# Introduction

Now that we know a bit about isometric maps - what about hexagon maps? Wikipedia only says this: http://en.wikipedia.org/wiki/Hex_map And this: http://en.wikipedia.org/wiki/Hexagon In games where neighbor tiles play a big role, hexagons are often preferable to the diamond/square tiles we looked at before. With diamonds/squares there are 4 neighbors with a common edge and 4 more neighbors with only a common vertex. With hexagons there are 6 neighbors and all equally share a common edge.

# Hexagons really are just diamonds/squares with corners cut away

First, realize that every hexagon map internally can just be seen as diamond/square map. Here are some examples. First we draw hexagons into a perfect square grid: Then in our nice 2:1 tiles isometric grid: And finally we try to put a grid over an existing hexagon map: As you can see each grid also is a hexmap and the other way around. And even more, each square/diamond corresponds to exactly one hexagon. So it will be extremely easy later handling hexmaps. We don't need to do anything special except find a convention which cells are neighbors and which not.

# The perfect hexagon

One interesting question now would be, what sort of grid do we get for a perfect hexagon map? Well, let's calculate it. In a perfect hexagon, each side has the same length and each angle is the same. So it gets clear that the length of each side s will be just the same as the length from the mid-point to a vertex. That means we simply put together three equal-sided triangles which have an angle of 60°. Therefore all the inner angles of our perfect hexagon are 120°. Pythagoras tells us that the distance from the center to the middle of a side is sqr(3)/2 which is about 0.866. The position of the 6 corners of our hexagon, if we start to the left, would therefore be: (-s, 0), (-0.5 s, 0.866 s), (0.5 s, 0.866 s), (s, 0), (0.5 s, -0.866 s), (-0.5 s, -0.866 s) And the vector from the hexagon center to the neighbor right up: (1.5 s, 0.866 s) And here's how it looks: One thing gets obvious when working with perfect hexagons - since there's always that 0.866 factor and in classic pixel drawing applications, like in the Gimp, you get only an integer grid, it's not very practical. Of course just using an almost perfect hexagon, but rounded to integer, solves this problem. Or using a vector application like Inkscape, which was used for the above picture.

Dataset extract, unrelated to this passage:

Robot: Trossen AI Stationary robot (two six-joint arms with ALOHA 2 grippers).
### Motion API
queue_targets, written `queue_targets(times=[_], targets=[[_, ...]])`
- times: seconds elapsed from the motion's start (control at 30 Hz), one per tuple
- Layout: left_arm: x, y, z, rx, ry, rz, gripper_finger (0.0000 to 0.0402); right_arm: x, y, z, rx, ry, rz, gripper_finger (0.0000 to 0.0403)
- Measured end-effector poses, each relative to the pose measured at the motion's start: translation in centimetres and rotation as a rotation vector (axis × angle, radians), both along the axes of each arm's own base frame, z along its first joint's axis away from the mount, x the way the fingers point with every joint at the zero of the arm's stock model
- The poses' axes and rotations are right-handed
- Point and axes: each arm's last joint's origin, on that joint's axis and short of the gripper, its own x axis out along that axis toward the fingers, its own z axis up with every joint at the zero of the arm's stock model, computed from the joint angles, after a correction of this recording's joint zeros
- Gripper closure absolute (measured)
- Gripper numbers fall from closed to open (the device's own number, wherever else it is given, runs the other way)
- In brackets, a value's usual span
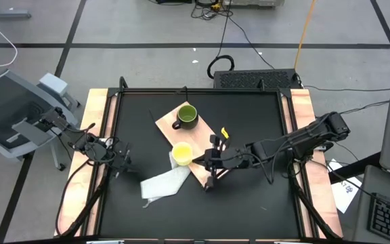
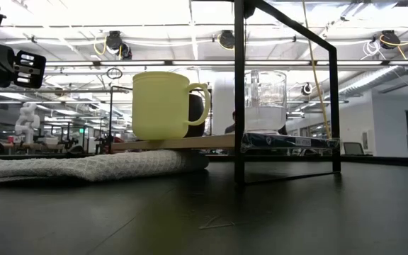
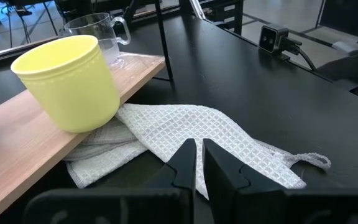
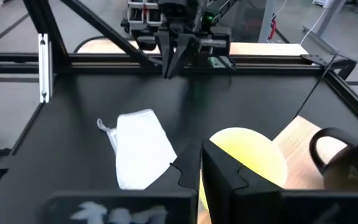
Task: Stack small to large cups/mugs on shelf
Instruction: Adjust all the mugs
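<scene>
The light-wood shelf (image 1: 202,139) lies mid-table, one end resting on a white cloth (image 1: 162,183). Three vessels stand on it. The green mug (image 1: 186,116) is at the far end, the yellow mug (image 1: 182,153) at the near-left end, and the clear cup (image 2: 265,99) at the end with the dark strip. My right gripper (image 4: 202,165) is shut and empty, above the shelf just right of the yellow mug (image 4: 247,152). My left gripper (image 3: 199,158) is shut and empty at the table's left, pointing at the cloth (image 3: 191,134).
A black metal frame (image 2: 239,92) stands around the tabletop, with one post close to the clear cup in the low view. The cloth spreads from under the shelf toward the near left. Bare black tabletop (image 1: 249,203) lies near and to the right.
</scene>
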Motion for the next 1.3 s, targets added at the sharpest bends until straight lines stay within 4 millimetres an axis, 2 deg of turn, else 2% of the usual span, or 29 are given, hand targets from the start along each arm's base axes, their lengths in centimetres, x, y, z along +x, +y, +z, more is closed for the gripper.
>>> queue_targets(times=[0.2, 0.53, 0.7, 0.83, 1.07, 1.3], targets=[[0.0, 0.0, 0.0, 0.005, -0.002, -0.002, 0.0371, -0.3, 0.9, -0.2, -0.03, -0.003, 0.042, 0.0397], [0.0, 0.0, 0.0, 0.008, -0.003, -0.003, 0.0371, -1.5, 5.0, 0.6, -0.138, -0.11, 0.18, 0.0397], [0.0, 0.0, 0.0, 0.008, -0.003, -0.003, 0.0371, -2.8, 6.9, -1.0, -0.216, -0.231, 0.233, 0.0397], [0.0, 0.0, 0.0, 0.008, -0.003, -0.003, 0.0371, -4.5, 7.8, -3.2, -0.25, -0.338, 0.286, 0.0397], [0.0, 0.0, 0.0, 0.009, -0.003, -0.003, 0.0371, -6.7, 7.6, -6.3, -0.212, -0.4, 0.299, 0.0397], [0.0, 0.0, 0.0, 0.01, -0.004, 0.001, 0.0371, -6.7, 7.4, -6.6, -0.196, -0.388, 0.293, 0.0397]])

# Pixel artist's and modeler's perfect hexagon

Now, above, we have seen different hexagons and there are many more. To find the best one to actually use for a map we could do something like with our iso map. Specify that we want perfect hexagons when looking at our map from directly above and then just view them from an angle to get some other wanted effect. Another idea would be to use the exact same projection as for our 2:1 iso tiles (so e.g. unit artwork could be re-used :) ). As seen in the second picture, this could be used to nicely overlay a hexagon map over our iso map. The real, unprojected hexagons would not be real hexagons but it wouldn't matter. And of course, also something like the 3rd picture works very well. This simply draws the hexagon into a 4x4 square grid, fitting each hexagon exactly into a square. It's what makes the pixel artists happy :) This again is not a projection of a perfect hexagon map. If a 3d modeler with perfect hexagons is used then grid settings can be used to get the 0.866 factor in there. Just make the grid 0.866 in one direction and 1 in the other. Hexagons fit in then with grid snapping. Maybe an interesting question is, in a 3D modeler, what would be the perspective to get a square grid to look like the diamond grid for our perfect hexes? We found out that the ratio of height to width is 0.866 / 1.5 - so just in the same way we did it with our 2:1 isometric tiles, we know that the view angle is asin(0.866 / 1.5) or asin(sqrt(3) / 3) or about 35.264 degree. That's how much we tilt our view down from viewing perfectly horizontal. (Viewing from directly above, asin(1/1), would be 90°, viewing horizontal, asin (0/1), would be 0°.) If you remember, with our 2:1 iso tiles we got asin(1/2) which was exactly 30°. So, the difference is not very big.. unit art could still be used. With the hexes in the 3rd picture we would get asin(2/3) which is about 41.810 degree. These values could maybe be used for artwork to use on the hex map if no real perfect 3d hexes are actually used in the modeler.